When working with fractions, especially in addition or subtraction, having a common denominator is essential. The denominator is the bottom part of a fraction that shows how many equal parts the whole is divided into. To combine fractions effectively, they should have the same denominator.

For example, if you're working with fractions that have different denominators, like \(\frac{2}{3}\) and \(\frac{5}{6}\), you can't directly add or subtract them. You first need to convert each fraction to an equivalent fraction with the same denominator. This process is known as finding the "least common denominator" (LCD). It is the smallest number that both denominators can divide into evenly.

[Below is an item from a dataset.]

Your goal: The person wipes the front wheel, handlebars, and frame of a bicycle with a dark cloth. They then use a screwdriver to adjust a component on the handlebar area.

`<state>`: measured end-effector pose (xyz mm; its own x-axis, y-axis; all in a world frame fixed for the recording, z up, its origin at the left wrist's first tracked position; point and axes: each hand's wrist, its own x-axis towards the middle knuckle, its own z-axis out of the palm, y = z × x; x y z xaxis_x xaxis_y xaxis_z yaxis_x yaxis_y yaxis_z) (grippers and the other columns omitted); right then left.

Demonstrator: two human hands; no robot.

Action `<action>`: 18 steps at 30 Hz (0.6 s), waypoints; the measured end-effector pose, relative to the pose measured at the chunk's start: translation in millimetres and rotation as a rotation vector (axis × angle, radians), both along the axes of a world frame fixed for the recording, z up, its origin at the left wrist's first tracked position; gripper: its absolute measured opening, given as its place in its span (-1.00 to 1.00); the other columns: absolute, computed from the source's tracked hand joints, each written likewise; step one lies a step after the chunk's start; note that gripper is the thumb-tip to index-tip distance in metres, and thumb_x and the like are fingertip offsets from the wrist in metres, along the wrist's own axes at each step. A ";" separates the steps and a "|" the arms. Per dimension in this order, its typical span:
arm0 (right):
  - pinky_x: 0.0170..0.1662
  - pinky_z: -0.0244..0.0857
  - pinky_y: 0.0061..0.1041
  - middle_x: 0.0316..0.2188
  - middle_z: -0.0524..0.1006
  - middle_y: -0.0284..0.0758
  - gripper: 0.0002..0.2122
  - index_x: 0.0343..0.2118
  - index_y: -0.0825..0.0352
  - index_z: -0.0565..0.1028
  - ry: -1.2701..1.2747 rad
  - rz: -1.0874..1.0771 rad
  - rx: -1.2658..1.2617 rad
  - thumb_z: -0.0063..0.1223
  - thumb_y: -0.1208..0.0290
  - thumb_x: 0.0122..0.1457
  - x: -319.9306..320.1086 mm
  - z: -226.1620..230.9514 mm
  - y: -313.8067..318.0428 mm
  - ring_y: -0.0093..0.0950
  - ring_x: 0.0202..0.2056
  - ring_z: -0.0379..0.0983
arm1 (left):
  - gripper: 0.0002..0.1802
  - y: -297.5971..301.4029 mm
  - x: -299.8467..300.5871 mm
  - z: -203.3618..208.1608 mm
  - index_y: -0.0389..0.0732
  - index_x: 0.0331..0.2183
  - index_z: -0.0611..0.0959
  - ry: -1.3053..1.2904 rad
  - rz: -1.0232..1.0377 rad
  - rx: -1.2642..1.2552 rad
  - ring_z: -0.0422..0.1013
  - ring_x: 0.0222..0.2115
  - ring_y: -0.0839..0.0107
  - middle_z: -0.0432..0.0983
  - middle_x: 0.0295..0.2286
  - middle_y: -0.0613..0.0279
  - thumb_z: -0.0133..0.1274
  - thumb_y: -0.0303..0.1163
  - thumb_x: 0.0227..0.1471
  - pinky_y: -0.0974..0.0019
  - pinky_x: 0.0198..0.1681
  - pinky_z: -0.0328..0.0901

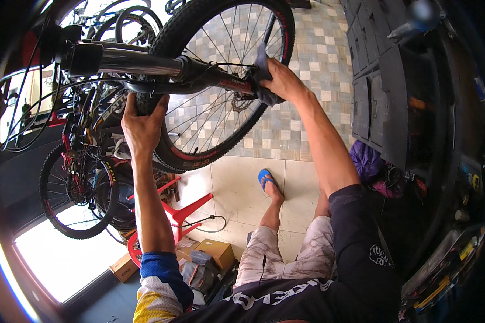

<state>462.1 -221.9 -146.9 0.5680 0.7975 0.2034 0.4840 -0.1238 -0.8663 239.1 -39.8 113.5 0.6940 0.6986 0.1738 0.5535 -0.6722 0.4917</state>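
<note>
A bicycle's front wheel [170, 153], with a black knobby tire, is held up in front of me at an angle. Its suspension fork [137, 62] comes in from the upper left and reaches the hub. My left hand [141, 126] is closed around the tire just below the fork's arch, thumb on one side and fingers on the other. With my right hand [286, 82] I press a dark grey cloth [263, 62] against the lower end of the fork at the axle, so the hub is partly covered. A brake rotor [240, 102] shows beside it.
Several other bicycles [78, 177] crowd the left side. A red plastic stool [180, 212] lies below the wheel, near cardboard boxes [215, 253]. Dark cabinets [380, 107] line the right, with a purple bag [365, 160] at their foot. Cables hang at the upper left.
</note>
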 end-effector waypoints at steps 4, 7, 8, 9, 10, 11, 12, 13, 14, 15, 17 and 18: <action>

To find the common denominator for fractions with denominators 3 and 6, we should recognize that 6 is the smallest number that both 3 and 6 can divide. We convert \(\frac{2}{3}\) to \(\frac{4}{6}\) since multiplying the numerator and denominator by the same number keeps the fraction equivalent. After finding a common denominator, the fractions \(\frac{4}{6}\) and \(\frac{5}{6}\) can be added or subtracted easily.

Adding fractions might sound tricky at first, but once you have a common denominator, it's straightforward. When fractions share a common denominator, you simply add their numerators (the top parts) together.

For instance, after finding the common denominator of 6, we have \(\frac{4}{6}\) and \(\frac{5}{6}\). To add these fractions, you sum up the numerators: 4 plus 5 equals 9. Then, you keep the denominator the same. So, \(\frac{4}{6} + \frac{5}{6} = \frac{9}{6}\).

After adding, it's often possible to simplify the result. Here, \(\frac{9}{6}\) can be simplified to \(1\frac{1}{2}\) because 9 divided by 6 is 1 with a remainder of 3, which corresponds to \(\frac{3}{6}\) or \(\frac{1}{2}\). Keep in mind to always simplify fractions when possible for a cleaner form. By mastering these steps, you simplify operations on fractions greatly.

Manipulating negative numbers can sometimes be confusing. It's crucial to remember that a negative sign before parentheses affects all terms inside when they are multiplied. If we have a negative number inside the parentheses, multiplying it by another negative sign outside turns it positive.

For example, in the expression \(1 - \frac{2}{3} - (-\frac{5}{6})\), the negative before \(-\frac{5}{6}\) indicates that we flip the sign of \(-\frac{5}{6}\) to become positive \(\frac{5}{6}\). Multiplying two negatives (\(-\) times \(-\)) results in a positive according to the rules of multiplication for negative numbers.

This understanding simplifies our calculations significantly, turning potentially tricky operations into simple math. Getting a grasp on these rules allows you to manipulate and simplify expressions with ease, without second-guessing the basic rules of arithmetic.